◆ **AIM OF THE EXERCISE**:
Keep the pictures out. Write out every line of the listing exactly.
####################
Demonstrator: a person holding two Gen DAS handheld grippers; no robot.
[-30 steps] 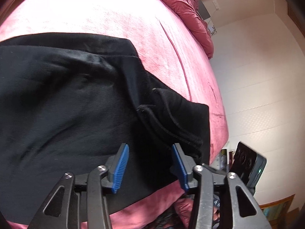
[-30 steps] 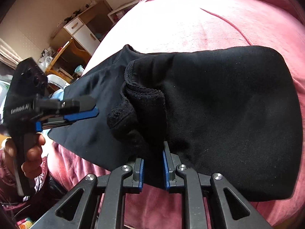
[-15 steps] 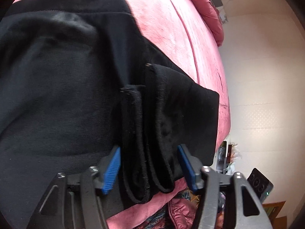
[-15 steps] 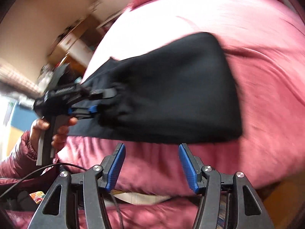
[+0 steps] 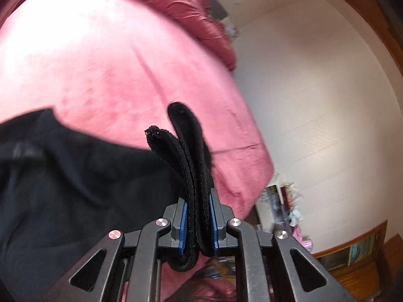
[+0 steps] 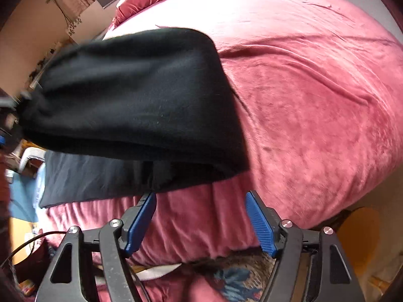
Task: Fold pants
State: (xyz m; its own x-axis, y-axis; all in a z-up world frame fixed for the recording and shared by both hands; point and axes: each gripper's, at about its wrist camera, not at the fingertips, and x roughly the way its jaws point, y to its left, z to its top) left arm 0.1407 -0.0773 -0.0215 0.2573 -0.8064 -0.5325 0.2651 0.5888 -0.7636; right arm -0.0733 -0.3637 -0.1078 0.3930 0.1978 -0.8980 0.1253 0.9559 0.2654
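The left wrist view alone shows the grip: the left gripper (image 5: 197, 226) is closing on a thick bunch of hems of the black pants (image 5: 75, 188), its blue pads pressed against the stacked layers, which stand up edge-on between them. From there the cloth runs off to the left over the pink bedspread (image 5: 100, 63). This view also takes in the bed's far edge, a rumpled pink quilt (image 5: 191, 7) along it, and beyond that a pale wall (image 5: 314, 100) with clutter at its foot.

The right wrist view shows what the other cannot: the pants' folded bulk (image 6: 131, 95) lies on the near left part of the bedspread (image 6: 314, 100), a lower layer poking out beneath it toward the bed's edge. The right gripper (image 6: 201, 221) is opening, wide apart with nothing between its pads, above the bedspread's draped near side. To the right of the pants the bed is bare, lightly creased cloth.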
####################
◆ **EXERCISE OUTPUT**:
Demonstrator: a person holding two Gen DAS handheld grippers; no robot.
[-30 steps] 
[-30 steps] 
[-15 steps] 
[-15 steps] 
[+0 steps] 
[+0 steps] 
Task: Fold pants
State: (xyz m; its own x-axis, y-axis; all in a z-up world frame fixed for the recording and shared by both hands; point and axes: each gripper's, at about its wrist camera, not at the fingertips, and x roughly the way its jaws point, y to its left, z to its top) left arm 0.1407 -0.0773 -0.0215 0.2573 -0.8064 -0.5325 0.2651 0.5888 -0.7636; right arm -0.0733 -0.3637 -0.1078 0.3930 0.1978 -0.8980 0.1253 0.9559 0.2654
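The left wrist view alone shows the grip: the left gripper (image 5: 197, 226) is closing on a thick bunch of hems of the black pants (image 5: 75, 188), its blue pads pressed against the stacked layers, which stand up edge-on between them. From there the cloth runs off to the left over the pink bedspread (image 5: 100, 63). This view also takes in the bed's far edge, a rumpled pink quilt (image 5: 191, 7) along it, and beyond that a pale wall (image 5: 314, 100) with clutter at its foot.

The right wrist view shows what the other cannot: the pants' folded bulk (image 6: 131, 95) lies on the near left part of the bedspread (image 6: 314, 100), a lower layer poking out beneath it toward the bed's edge. The right gripper (image 6: 201, 221) is opening, wide apart with nothing between its pads, above the bedspread's draped near side. To the right of the pants the bed is bare, lightly creased cloth.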

This output contains the full answer.